The product still lacks journaling, which is a drawback for enterprise customers. However, Amazon says it’s working on archiving capabilities. Maybe they’ll be ready at the same time as the partner program?
Partners that support retail customers may want to check out Nick Bradley, practice leader of the Threat Research Group at IBM Security, and Michelle Alvarez, threat researcher and editor for IBM Managed Security Services, at a webinar on Jan. 21 from 11 a.m.-12 p.m. ET. They’ll discuss findings from IBM’s 2015 Cyber Security Intelligence Index for Retail report.
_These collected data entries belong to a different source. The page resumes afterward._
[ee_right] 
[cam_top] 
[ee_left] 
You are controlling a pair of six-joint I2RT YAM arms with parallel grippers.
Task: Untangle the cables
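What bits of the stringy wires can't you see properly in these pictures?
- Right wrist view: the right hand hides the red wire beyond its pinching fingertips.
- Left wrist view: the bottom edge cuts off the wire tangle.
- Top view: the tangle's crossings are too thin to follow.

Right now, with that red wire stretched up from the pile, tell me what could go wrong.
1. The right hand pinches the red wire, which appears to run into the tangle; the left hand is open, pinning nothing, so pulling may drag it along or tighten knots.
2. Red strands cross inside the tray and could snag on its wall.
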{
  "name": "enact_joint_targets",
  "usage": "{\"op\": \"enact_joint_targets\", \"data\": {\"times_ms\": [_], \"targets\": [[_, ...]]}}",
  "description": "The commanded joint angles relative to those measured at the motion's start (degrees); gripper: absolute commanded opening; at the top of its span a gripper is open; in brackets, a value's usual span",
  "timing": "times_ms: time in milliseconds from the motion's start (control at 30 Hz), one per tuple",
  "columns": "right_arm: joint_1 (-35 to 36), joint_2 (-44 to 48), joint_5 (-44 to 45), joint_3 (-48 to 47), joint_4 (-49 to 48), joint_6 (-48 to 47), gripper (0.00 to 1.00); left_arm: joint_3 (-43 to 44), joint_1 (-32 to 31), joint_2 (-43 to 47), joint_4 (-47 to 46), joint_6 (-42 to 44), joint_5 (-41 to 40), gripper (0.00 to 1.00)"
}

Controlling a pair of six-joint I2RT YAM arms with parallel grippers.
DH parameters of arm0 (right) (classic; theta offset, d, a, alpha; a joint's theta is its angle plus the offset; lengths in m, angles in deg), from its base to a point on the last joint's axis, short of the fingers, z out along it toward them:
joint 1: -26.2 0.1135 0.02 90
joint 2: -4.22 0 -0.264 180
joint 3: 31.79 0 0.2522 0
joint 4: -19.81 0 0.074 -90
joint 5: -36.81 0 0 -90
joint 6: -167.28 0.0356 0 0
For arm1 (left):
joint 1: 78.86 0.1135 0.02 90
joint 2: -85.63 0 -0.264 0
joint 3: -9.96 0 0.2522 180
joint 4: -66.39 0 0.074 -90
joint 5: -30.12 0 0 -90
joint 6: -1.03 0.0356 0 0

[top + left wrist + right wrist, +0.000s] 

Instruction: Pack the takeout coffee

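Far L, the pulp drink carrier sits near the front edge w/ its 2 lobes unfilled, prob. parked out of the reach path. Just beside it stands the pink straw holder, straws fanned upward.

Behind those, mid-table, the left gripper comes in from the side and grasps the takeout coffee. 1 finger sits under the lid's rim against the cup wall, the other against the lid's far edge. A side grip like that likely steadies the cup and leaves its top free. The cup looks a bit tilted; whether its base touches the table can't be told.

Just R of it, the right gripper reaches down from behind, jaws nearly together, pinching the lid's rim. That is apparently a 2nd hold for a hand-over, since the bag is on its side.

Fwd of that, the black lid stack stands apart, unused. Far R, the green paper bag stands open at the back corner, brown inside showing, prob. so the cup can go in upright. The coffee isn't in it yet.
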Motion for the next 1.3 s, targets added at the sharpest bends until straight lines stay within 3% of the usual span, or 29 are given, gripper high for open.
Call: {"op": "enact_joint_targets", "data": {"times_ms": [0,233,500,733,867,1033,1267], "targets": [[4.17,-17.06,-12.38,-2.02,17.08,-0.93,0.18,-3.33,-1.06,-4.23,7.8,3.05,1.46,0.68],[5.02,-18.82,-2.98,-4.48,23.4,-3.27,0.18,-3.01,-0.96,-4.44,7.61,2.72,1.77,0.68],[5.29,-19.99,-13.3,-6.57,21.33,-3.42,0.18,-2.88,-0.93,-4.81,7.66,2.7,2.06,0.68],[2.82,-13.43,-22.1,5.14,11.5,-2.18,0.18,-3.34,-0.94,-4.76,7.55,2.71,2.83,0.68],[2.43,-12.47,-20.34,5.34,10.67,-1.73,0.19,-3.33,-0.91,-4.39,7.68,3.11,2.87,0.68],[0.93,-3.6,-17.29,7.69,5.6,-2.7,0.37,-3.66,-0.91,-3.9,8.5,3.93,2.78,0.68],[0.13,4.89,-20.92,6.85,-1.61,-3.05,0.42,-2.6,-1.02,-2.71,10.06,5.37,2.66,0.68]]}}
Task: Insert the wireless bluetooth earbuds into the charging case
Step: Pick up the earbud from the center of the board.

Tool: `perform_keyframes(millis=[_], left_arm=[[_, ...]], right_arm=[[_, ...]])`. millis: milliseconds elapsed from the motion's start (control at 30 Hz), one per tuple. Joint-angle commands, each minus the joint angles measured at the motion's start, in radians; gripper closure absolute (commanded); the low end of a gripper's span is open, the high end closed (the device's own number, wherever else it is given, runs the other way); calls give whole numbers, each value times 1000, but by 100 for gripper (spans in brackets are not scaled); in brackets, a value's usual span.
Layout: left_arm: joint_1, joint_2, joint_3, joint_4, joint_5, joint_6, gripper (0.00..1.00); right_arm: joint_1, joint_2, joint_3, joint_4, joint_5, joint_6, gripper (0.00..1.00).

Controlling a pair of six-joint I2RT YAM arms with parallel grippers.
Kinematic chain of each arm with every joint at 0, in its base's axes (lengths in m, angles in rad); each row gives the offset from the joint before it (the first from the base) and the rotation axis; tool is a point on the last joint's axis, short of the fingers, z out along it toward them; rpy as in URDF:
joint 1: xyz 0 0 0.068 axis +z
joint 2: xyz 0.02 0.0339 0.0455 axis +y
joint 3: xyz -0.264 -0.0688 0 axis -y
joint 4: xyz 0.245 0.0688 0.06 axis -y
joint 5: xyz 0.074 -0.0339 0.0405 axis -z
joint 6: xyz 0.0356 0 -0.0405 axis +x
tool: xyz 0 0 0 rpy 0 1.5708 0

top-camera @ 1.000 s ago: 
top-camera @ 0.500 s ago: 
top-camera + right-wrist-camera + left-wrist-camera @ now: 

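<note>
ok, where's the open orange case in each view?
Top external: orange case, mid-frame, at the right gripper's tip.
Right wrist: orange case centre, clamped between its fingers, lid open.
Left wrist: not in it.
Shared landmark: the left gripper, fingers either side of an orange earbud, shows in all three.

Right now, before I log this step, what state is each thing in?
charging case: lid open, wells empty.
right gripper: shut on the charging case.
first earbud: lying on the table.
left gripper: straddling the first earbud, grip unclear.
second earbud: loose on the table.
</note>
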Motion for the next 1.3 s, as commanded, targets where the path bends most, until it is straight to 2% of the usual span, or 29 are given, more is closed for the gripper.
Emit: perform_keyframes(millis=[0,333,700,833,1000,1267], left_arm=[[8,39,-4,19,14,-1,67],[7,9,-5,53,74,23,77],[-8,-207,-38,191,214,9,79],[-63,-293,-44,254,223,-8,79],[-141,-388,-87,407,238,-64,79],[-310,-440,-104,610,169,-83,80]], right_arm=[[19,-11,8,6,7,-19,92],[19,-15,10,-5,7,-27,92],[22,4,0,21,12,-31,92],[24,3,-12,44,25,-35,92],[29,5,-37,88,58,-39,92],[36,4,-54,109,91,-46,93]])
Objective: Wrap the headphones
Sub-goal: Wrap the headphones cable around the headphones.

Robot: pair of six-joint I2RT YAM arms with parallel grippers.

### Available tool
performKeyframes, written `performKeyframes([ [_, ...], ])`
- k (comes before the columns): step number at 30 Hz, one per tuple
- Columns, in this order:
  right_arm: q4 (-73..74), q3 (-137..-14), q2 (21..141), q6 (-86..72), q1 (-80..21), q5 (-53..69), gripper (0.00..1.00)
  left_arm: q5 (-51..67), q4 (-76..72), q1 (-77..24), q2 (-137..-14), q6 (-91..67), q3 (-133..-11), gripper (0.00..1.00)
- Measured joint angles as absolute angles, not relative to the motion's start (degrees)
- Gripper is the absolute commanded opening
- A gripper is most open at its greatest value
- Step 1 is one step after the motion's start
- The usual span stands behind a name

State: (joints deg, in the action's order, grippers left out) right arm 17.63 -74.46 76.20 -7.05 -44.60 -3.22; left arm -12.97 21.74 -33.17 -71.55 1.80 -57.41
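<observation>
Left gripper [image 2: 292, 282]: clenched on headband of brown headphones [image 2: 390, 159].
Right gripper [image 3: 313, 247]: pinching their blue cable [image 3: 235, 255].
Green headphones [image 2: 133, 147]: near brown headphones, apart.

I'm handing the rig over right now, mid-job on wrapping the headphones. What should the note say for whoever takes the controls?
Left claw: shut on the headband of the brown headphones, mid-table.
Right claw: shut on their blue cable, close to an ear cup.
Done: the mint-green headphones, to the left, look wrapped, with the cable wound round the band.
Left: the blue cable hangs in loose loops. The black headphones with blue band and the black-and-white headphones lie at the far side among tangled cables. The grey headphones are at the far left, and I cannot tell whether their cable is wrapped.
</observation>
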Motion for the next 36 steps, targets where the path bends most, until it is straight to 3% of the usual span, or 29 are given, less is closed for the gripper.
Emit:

Topics on the agenda include a look at common weak points in retailer networks and how cybercriminals are responding to the introduction of chip cards.
This week, 100-percent channel-driven IaaS and hybrid-cloud provider Faction announced that it’s using Level 3 Communications’ Cloud Connect Solutions at its Denver, Chicago and New York/New Jersey cloud locations. Level 3 will be a preferred network provider underlying Faction’s Layer 2 Direct Connect offering, which the company says allows customer networks to interconnect with Faction’s cloud without the need to redesign subnets or topologies.
Finally, from the “shut up and take my money” department, Oculus Rift this week opened pre-orders for its $599 virtual reality headset. VR was a big theme at CES this week as well. Samsung’s Gear headset is about $199, and Google’s Cardboard offering is just $20. I was able to try out the latter with an Android phone over the holidays to experience being part of a Star Wars battle. Motion sickness aside, it’s not at all difficult to see possibilities for a range of business uses. Partners could help realtors offer VR tours of high-end properties, hospitality firms could show off their facilities and companies could develop immersive training for employees. CIO outlines some projects now underway.